Cet article a 5 commentaires

  1. J.J.

    Laisser ces petites « gens de terrain », de surcroît à la mauvaise réputation savamment répandue de « laïcards » et de sectaires, organiser l’enseignement ? Vous n’y pensez pas mon bon monsieur ?
    Et que ferions nous de nos énarques et autres parasites, grosses tètes et expérience nulle ?
    Et imaginez que les élèves ainsi traités deviennent trop intelligents et savants, que deviendrions nous ? Cultiver la médiocrité, en voilà un programme salutaire et économique !
    Pour le pouvoir en place à l’époque, d’après je ne me souviens plus quel sinistre de l’EN, la FEN était paraît -il une « féodalité à abattre ».

  2. Laure Garralaga Lataste

    Quand tu parles d’un temps que… « les moins de 80 ans encore en vie ne peuvent pas connaître ! » Et moi qui l’ai connu…
    C’est ainsi que je suis passée d’institutrice à… PEGC espagnol-français !
    J’exercerai un an à Langon, le reste à Floirac… Jusqu’à ce que le recteur Philippe Lucas ou plutôt Michel Redon, son directeur de cabinet, m’appellent à leurs côtés… où ils me confieront la lourde tâche « du suivi et des réponses » aux courriers d’élus et d’élues (peu nombreuses à l’époque), de syndicalistes, de chefs d’établissement, d’associations de parents d’élèves, de familles, de particuliers…

  3. christian grené

    Cher Jean-Marie, voilà le « Souvenir d’un projet fondamental parfaitement »… maîtrisé.
    A J.J. cette question: entre E.N. et F.E.N., c’est quand même pas F.N. qui reste?

  4. facon jf

    Bonjour,
    question importante que vous posez en filigrane  » comment réformer un système d’enseignement qui fait naufrage ? « .
    Comment revenir à la paideia, c’est à dire l’instruction et le corpus de connaissances fondamentales dont doit disposer un bon citoyen dans la Grèce antique?
    Comment réhabiliter l’éducation du peuple, telle que Condorcet, la prévoyait dans son projet de 1792. Un projet d’instruction publique fondé sur les principes d’égalité, de laïcité et de liberté. Il écrit alors dans son rapport : « Tant qu’il y aura des hommes qui n’obéiront pas à la raison seule, qui recevront leurs opinions d’une opinion étrangère, en vain toutes les chaînes auraient été brisées, en vain ces opinions de commande seraient d’utiles vérités ; le genre humain n’en resterait pas moins partagé en deux classes : celle des hommes qui raisonnent et celle des hommes qui croient, celle des maîtres et celle des esclaves. »
    Si Condorcet revenait, ici et maintenant, il serait navré de constater combien il avait raison.
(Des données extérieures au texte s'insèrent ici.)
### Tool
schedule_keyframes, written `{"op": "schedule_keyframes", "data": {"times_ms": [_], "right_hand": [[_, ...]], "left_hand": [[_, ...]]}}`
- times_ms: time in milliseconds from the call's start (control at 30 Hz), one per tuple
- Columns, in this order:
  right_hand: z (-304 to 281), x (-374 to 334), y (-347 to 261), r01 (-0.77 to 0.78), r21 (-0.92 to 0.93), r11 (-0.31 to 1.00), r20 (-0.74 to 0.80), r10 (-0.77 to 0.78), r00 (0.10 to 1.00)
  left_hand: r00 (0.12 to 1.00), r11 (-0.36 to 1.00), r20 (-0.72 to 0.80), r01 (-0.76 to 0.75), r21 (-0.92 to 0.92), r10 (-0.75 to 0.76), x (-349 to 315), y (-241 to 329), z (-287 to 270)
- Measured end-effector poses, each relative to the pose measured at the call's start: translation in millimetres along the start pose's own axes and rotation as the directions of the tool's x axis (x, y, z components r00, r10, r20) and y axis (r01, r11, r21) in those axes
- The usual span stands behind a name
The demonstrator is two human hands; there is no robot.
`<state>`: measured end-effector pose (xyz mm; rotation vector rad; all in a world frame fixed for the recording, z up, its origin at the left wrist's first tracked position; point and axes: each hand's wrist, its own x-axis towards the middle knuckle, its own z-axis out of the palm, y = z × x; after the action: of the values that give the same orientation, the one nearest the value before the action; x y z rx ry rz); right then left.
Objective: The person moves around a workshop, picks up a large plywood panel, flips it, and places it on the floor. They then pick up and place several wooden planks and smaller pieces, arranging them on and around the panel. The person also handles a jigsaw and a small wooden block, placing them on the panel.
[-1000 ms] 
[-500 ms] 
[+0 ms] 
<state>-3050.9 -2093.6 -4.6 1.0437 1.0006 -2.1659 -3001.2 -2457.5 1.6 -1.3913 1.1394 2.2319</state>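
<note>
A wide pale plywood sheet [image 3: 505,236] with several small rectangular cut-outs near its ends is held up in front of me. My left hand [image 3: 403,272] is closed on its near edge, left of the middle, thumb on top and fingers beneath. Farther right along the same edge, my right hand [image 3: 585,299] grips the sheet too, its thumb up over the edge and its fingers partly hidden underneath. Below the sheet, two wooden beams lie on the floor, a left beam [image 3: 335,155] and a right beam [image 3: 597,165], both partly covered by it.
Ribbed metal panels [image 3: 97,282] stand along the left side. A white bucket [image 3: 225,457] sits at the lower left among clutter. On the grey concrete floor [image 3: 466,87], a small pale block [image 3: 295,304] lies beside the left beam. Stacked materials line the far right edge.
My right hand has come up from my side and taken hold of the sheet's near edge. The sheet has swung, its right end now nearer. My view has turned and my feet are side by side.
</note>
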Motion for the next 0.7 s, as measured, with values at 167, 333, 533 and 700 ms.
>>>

    Merci aux enseignants du primaire qui m’ont inculqué les notions indispensables pour nourrir toute ma vie ma curiosité et mon envie de raisonner pour comprendre. Raisonner pour me construire ma propre opinion. Raisonner pour ne jamais être l’ esclave des « opinions de commande ».

    Bonne journée

  5. thomas jacques

    Bonjour Jean-Marie
    Que de souvenirs tu réveilles!En voici un autre: en 81 le nouveau recteur propose au sni de présenter son projet « d’Ecole Fondamentale »devant un areopage représentatif des parties concernées,syndicats,universitaires(question de la formation des enseignants),IPR,profs d’écoles normales, etc…Redoutable tâche qui me revient en tant que secrétaire académique du sni-pegc et surtout « petit prof » comme dsisait une certaine presse…
    Et la conclusion a fusé: »vous voulez primariser l’enseignement secondaire ».Nous savions que c’était le jugement de Pompidou, mais j’ai bien compris ce jour-là que le SNES était dans ce camp et que ce qui nous séparait n’était pas seulement idéologique:c’était la conception même du syndicalisme que nous ne confondions pas avec le corporatisme porte parole de revendications essentiellement catégorielles.Chaque jour je me dis un peu plus que nous voulions seulement éviter l’évolution que subit aujourd’hui notre système éducatif.
    C’est un autre choix qui a été fait,le choix au bénéfice de l’enseignement privé, qui concentre au niveau du collège les enfants des familles les plus favorisées*.En somme le choix d’une Education à 2 vitesses, comme celui d’une santé à 2 vitesses.